Exercise materials:

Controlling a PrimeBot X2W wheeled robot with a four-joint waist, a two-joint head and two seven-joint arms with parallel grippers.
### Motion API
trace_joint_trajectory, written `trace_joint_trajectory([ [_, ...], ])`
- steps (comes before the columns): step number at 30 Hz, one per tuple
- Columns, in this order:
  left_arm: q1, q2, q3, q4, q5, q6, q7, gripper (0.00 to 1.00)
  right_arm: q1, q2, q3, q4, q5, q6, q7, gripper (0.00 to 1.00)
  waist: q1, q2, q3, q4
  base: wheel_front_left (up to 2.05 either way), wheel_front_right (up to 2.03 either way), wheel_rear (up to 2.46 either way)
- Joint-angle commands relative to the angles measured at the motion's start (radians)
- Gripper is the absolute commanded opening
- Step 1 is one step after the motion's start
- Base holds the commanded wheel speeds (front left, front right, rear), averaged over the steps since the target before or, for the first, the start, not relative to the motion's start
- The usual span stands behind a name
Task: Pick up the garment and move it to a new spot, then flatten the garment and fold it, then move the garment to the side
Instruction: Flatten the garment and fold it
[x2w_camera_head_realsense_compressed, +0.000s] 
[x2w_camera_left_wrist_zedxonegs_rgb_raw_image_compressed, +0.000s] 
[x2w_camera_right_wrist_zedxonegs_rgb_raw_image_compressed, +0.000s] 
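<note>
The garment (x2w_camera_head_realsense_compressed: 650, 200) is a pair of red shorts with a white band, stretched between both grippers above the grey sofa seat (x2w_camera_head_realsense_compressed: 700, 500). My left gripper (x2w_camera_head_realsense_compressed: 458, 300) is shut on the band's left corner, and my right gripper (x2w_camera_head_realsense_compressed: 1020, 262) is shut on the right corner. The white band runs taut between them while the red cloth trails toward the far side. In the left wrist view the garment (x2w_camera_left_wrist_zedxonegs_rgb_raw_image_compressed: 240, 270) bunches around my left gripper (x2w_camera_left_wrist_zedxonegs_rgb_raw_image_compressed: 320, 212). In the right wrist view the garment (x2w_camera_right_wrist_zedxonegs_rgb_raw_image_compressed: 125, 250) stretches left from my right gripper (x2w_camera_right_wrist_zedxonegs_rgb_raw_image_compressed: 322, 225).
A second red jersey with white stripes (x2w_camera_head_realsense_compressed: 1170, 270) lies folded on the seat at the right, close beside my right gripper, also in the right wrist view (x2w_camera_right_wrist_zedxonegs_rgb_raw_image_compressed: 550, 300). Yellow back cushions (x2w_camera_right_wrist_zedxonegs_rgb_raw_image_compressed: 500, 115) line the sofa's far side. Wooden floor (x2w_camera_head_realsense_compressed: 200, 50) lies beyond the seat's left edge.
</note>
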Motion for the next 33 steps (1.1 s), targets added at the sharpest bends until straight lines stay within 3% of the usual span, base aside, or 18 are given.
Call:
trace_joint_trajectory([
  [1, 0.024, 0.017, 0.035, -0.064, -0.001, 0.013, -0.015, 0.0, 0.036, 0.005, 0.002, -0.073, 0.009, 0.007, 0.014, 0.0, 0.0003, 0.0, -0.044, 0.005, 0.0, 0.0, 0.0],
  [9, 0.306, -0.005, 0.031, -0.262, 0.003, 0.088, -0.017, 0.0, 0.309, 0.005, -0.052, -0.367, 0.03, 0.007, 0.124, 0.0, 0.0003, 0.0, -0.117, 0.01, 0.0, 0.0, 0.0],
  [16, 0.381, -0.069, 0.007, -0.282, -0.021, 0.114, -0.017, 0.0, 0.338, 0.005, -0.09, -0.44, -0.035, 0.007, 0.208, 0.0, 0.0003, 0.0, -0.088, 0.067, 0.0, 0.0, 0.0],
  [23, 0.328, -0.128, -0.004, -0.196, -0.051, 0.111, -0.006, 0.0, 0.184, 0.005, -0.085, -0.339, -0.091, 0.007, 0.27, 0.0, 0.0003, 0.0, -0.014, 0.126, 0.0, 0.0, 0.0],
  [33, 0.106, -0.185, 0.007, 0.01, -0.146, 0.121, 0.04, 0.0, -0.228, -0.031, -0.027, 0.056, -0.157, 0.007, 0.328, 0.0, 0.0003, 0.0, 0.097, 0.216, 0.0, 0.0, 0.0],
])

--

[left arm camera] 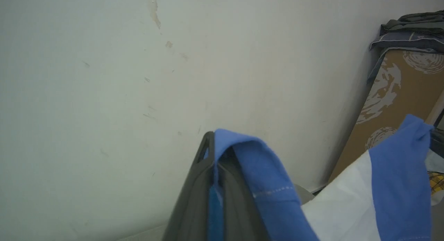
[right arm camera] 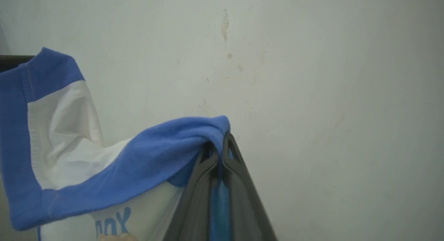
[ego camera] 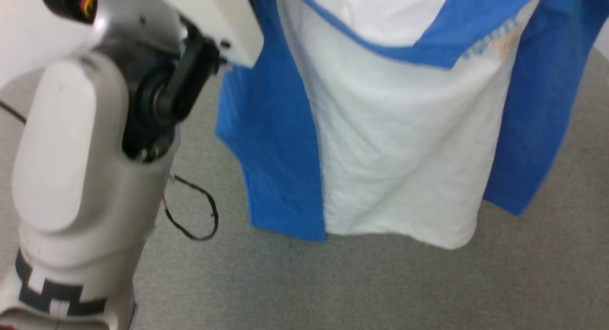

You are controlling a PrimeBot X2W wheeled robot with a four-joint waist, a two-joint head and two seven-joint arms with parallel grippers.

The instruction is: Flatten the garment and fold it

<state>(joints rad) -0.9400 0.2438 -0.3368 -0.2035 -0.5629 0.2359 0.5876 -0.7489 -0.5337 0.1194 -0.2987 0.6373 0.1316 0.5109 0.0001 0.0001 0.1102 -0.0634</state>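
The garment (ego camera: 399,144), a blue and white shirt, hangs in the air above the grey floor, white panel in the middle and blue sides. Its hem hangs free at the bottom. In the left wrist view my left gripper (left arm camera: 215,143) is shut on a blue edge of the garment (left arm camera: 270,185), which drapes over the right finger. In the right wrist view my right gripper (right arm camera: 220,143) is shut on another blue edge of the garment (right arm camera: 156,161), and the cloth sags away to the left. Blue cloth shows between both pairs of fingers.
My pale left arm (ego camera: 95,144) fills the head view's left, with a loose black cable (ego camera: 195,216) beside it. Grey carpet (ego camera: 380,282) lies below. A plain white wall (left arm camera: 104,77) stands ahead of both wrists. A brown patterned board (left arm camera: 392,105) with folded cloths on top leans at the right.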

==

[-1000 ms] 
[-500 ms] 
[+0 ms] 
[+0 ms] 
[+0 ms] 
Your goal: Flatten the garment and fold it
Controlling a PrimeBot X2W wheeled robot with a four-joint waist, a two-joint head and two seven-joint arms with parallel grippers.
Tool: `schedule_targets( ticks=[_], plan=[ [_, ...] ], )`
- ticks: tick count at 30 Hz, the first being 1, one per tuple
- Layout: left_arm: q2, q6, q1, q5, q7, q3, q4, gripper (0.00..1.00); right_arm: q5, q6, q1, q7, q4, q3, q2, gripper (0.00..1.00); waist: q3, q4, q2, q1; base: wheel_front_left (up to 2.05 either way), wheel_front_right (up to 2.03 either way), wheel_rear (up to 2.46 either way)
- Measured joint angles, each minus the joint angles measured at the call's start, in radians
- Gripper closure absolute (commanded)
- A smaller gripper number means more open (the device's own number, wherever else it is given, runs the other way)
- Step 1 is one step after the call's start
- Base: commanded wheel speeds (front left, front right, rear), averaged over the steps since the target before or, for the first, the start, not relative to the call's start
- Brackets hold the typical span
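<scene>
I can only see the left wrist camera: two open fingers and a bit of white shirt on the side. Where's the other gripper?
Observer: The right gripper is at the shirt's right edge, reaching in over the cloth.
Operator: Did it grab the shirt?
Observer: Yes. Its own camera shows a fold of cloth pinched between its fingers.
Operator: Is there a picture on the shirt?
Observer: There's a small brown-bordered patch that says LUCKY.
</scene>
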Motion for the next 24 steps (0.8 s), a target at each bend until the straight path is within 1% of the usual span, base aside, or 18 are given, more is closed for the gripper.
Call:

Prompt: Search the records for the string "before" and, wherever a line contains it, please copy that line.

Solution for this task:
- steps (comes before the columns): step number at 30 Hz, one per tuple
- Base holds the commanded wheel speeds (front left, front right, rear), averaged over the steps since the target before or, for the first, the start, not relative to the motion's start
- Base: commanded wheel speeds (front left, front right, rear), averaged over the steps since the target before or, for the first, the start, not relative to the call's start

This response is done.